Introduction

The safety of mining operations is directly influenced by the qualifications of miners and technical staff. Currently, 38 higher education institutions and 114 colleges in Russia provide training for the mining industry [1, 2]. However, training in mining safety and mine rescue (a mandatory discipline) varies significantly in quality across educational institutions, with instructors of differing qualifications and often insufficient training facilities [3, 4]. Accidents in mining enterprises usually occur due to the low qualification of employees [5]. Moreover, only a few universities offer in-depth training in mine rescue [4, 6]. Abroad, where mine rescue is more advanced, there are no auxiliary mine rescue teams1 [7]. In Russia, the preparation of personnel for accident localization and elimination in the initial stages is carried out only by the divisions of the Federal State Unitary Enterprise “Militarized Mine Rescue Unit” (FSUE “VGSCH”).

The mine rescue service in Russia traces its origins back to the 32nd Congress of Mine Industrialists in 1907, where the decision was made to establish rescue stations at the most dangerous mines and pits. By 1920, over 40 stations had been set up, staffed by engineers, technical workers, and miners working parttime for additional pay.

The professional state mine rescue service of Russia, with a centralized management structure, was officially established on July 6, 1922, following the adoption of the government resolution “On Mine Rescue Operations in the RSFSR”2. All mine rescue stations were brought under state control and tasked with rescuing people and mitigating accidents at all mining enterprises without exception.

In 1932, recognizing the extreme nature of mine rescue work in high-temperature, oxygen-deprived environments, and the need for strict command and execution of orders, the Council of Labour and Defence militarized the mine rescue units, placing them under the authority of the Department of Military Specialized Units and Air Defence of the People's Commissariat of Heavy Industry. This decision accelerated the development of mine rescue units in the country. Operational work became regulated by official charters, provisions, and instructions, with established ranks for personnel ranging from privates to senior officers. Uniforms and insignia were also introduced.

Until 2010, mine rescue services for mining operations were provided were provided by various militarized mine rescue services, including FGKU “VGSCH in Construction”, JSC “VGSCH”, and FSUE “Metallurgbezopasnost”, which all shared the same mission – saving lives and eliminating accidents during mining operations in coal, mining, and underground construction industries.

In 2010, by Presidential Decree No. 5543 of May 6, 2010, the oversight of militarized mine rescue units was transferred to the Ministry of Emergency Situations (EMERCOM) of Russia.

In 2011, FSUE “SPO Metallurgbezopasnost” was renamed FSUE “Militarized Mine Rescue Unit”, and all operational units of JSC “VGSCH” were incorporated into its structure.

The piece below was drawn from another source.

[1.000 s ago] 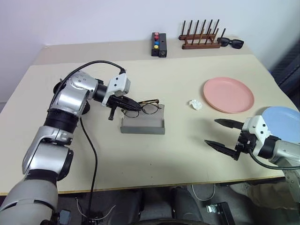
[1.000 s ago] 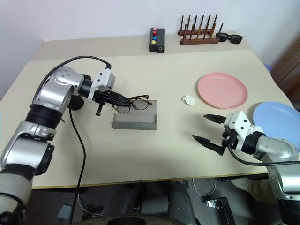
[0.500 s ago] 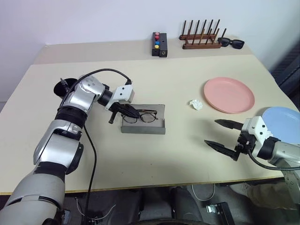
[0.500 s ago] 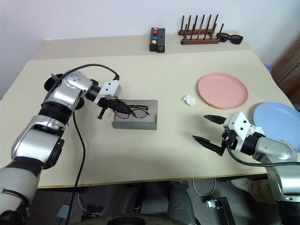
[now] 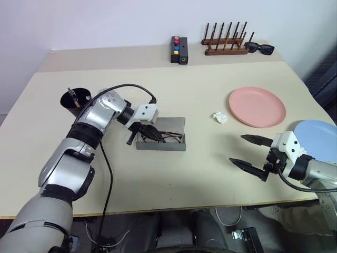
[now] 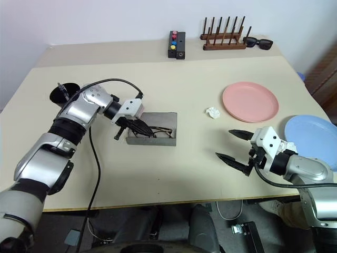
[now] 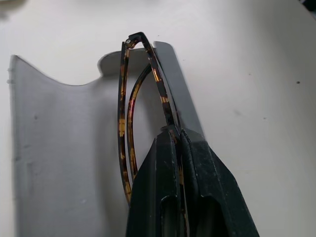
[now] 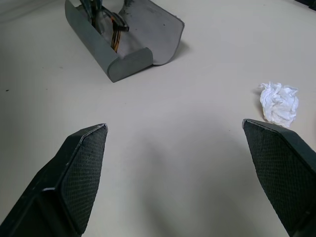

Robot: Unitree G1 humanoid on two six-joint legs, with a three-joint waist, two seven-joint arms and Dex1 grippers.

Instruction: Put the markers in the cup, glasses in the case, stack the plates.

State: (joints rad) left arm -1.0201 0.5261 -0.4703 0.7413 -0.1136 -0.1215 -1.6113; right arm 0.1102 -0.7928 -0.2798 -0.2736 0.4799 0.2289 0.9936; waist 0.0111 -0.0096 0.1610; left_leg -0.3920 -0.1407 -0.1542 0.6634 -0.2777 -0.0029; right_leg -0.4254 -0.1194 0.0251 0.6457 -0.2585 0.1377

At present, the Ministry of Emergency Situations of Russia includes five militarized mine rescue organizations: FSUE “VGSCH”, FAU “VGSCH in Construction”, FGKU “National Mine Rescue Centre”, FGKU “VGSCH LNR”, and FGKU “VGSCH DNR”. The total number of personnel in these organizations is 8,584.

Operational units of VGSCH EMERCOM are territorially distributed across 40 regions of the Russian Federation (Fig. 1) and include 26 militarized mine rescue detachments, consisting of 71 platoons, 103 mine rescue posts, and 25 mine rescue stations equipped with specialized equipment, tools, and materials.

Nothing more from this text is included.